Save Benjamin Court!

by Steff on 26 September, 2023

Today I put forward a motion, with Cllr Lucy Shires’ support, to save Benjamin Court in Cromer. My speech is below.

The cabinet member’s response to Cllr Connolly’s earlier question confirms my belief: which is that this decision was taken without the appropriate public consultation.  How do you know that this is what people want, when there has been no consultation with users or potential users?

There are four areas which are subject to statutory consultation – and I believe this decision fits up to three of them given the extent of the changes.

It was after all sufficient to trigger consultation for staff but only just in May, after no public record of any discussion.

What about people who can’t appropriately recover at home who will be made more vulnerable?  For example, those without the space or the connectivity – whose homes are not laid out or accessible sufficiently for safe reablement treatment, or may even be filled with the result of other issues such as hoarding. 

Convalescence may be an old idea, but even in today’s modern healthcare terminology, it is much more widely defined than Cllr Tomas stated – and includes specific reference to recuperation.

Reading through all the available guidelines for reablement, it’s clear that in many circumstances these services should be delivered jointly by health and social care providers.  “Integrated care” you could almost say.  In fact it was to enable this way of working that this council reopened Benjamin Court only a few short years ago and with great triumph. 

Make no mistake, the closure of Benjamin Court is dreadful news for the residents of North Norfolk and is another example of cuts to our health and care service.  We have a care crisis which is made worse for our most vulnerable and elderly residents by what happens between hospital and home.  

It is well established that proper support after hospital treatment leads to stronger, longer-lasting recovery, and reduces readmission.  I cannot understand the logic of closing one of only a small number of convalescence units where patients can be discharged from hospital to recover.  It’s naive and unrealistic to think that home-based care can provide the same support.

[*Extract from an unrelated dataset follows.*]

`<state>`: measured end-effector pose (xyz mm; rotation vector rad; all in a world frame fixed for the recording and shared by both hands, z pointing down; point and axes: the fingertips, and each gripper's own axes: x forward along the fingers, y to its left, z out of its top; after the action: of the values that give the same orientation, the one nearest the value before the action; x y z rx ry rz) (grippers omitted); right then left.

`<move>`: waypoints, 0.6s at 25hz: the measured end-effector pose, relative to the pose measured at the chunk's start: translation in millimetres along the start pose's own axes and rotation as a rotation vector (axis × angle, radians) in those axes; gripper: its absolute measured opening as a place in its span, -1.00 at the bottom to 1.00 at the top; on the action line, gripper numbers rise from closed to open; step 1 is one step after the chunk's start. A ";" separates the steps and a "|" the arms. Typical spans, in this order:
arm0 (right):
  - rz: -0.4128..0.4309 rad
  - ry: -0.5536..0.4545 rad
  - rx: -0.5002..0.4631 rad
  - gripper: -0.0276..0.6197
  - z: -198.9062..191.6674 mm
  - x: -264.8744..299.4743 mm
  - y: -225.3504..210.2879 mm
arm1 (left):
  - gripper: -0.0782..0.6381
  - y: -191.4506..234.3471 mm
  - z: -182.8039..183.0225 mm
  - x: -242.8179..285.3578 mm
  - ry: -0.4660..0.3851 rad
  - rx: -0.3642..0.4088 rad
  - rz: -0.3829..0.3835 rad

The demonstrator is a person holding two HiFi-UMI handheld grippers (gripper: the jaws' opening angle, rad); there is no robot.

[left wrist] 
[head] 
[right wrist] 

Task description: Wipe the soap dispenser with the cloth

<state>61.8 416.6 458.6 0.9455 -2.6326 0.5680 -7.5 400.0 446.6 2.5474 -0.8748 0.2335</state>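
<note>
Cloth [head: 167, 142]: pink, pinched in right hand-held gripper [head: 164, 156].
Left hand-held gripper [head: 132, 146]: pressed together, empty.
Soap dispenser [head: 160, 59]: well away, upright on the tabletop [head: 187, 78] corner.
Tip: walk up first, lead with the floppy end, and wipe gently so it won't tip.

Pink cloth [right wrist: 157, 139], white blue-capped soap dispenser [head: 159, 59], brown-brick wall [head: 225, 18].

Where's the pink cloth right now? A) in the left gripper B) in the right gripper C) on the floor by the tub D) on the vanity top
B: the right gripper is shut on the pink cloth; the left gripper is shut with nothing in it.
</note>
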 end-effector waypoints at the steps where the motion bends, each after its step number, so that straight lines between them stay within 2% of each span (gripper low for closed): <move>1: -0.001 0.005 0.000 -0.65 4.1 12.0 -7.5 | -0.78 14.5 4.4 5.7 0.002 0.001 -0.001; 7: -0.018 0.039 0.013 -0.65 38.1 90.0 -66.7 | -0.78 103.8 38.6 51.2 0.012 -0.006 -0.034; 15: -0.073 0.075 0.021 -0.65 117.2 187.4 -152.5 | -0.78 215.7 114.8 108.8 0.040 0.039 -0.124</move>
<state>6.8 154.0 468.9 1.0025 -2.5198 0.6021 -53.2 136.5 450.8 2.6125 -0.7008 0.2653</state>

From shutting surgeries to trying to ban care worker visas, Conservative MPs locally and nationally have brought our NHS and social care to their knees which is why we should all welcome Liberal Democrat leader Ed Davey’s major package of costed, largely self-funding support for social care announced at our conference on Saturday. 

We’ve already heard today how there is frustration across this chamber with our county’s MPs not acting decisively enough in the interests of our rural and coastal communities.  It’s  time for a new kind of politics… to rebuild our health services – as well as our coastal management approaches – in a way that meets the needs of rural communities.

But before anyone starts growling that I am bringing politics into a political chamber, let’s be absolutely clear about the practical circumstances:

Delayed transfers of care.

Failed discharges.

And Unmet care needs.

Other than consultation, these are the considerations which should have been front of mind in making this decision. 

I and my liberal democrat colleagues have been watching these numbers carefully. 

I recognise the work done to reduce unmet care needs and that the recruitment drive for care workers has succeeded – for now.  But closing benjamin court will inevitably end up placing more reliance on private care settings for short term care home visits.  We know there is high turnover of staff in social care and this decision risks turning back the progress that has been made.

We also do still have unmet care needs in Norfolk – we also have the ongoing issues of delayed transfers of care and failed discharges.  And place matters.  More than anything else, the people of north norfolk are about to lose a valued community facility.  We have little faith that returning it to NHS Estates would lead to anything approaching the same service being carried out there any time soon.  And it surely makes sense, given the nature of the support we’re talking about, to provide that support as close as possible to people’s homes, families and communities.

The questions that have been asked about how appropriate support will be provided seems to receive a carousel of different answers.   It’s surely time to pause and re-evaluate this short-termist decision.  If not I expect we’ll carry on going round the not so merry-go-round and in five years time, NCC will yet again don the emperor’s new clothes.

Please support this motion to keep this valued facility doing the job it was, until very recently, doing well.

   1 Comment

One Response

  1. Ailsa Marcham says:

    This is a very refreshing point of view. Thank you for supporting an institution many value highly. We all need good more local care provision. Paying a little extra tax regularly for such facilities for rehabilitation and convalescence offsets the awful situation where some people are forced to pay dearly when they need support and others just suffer out of sight. So many repercussions in the family when someone needs care and cannot function.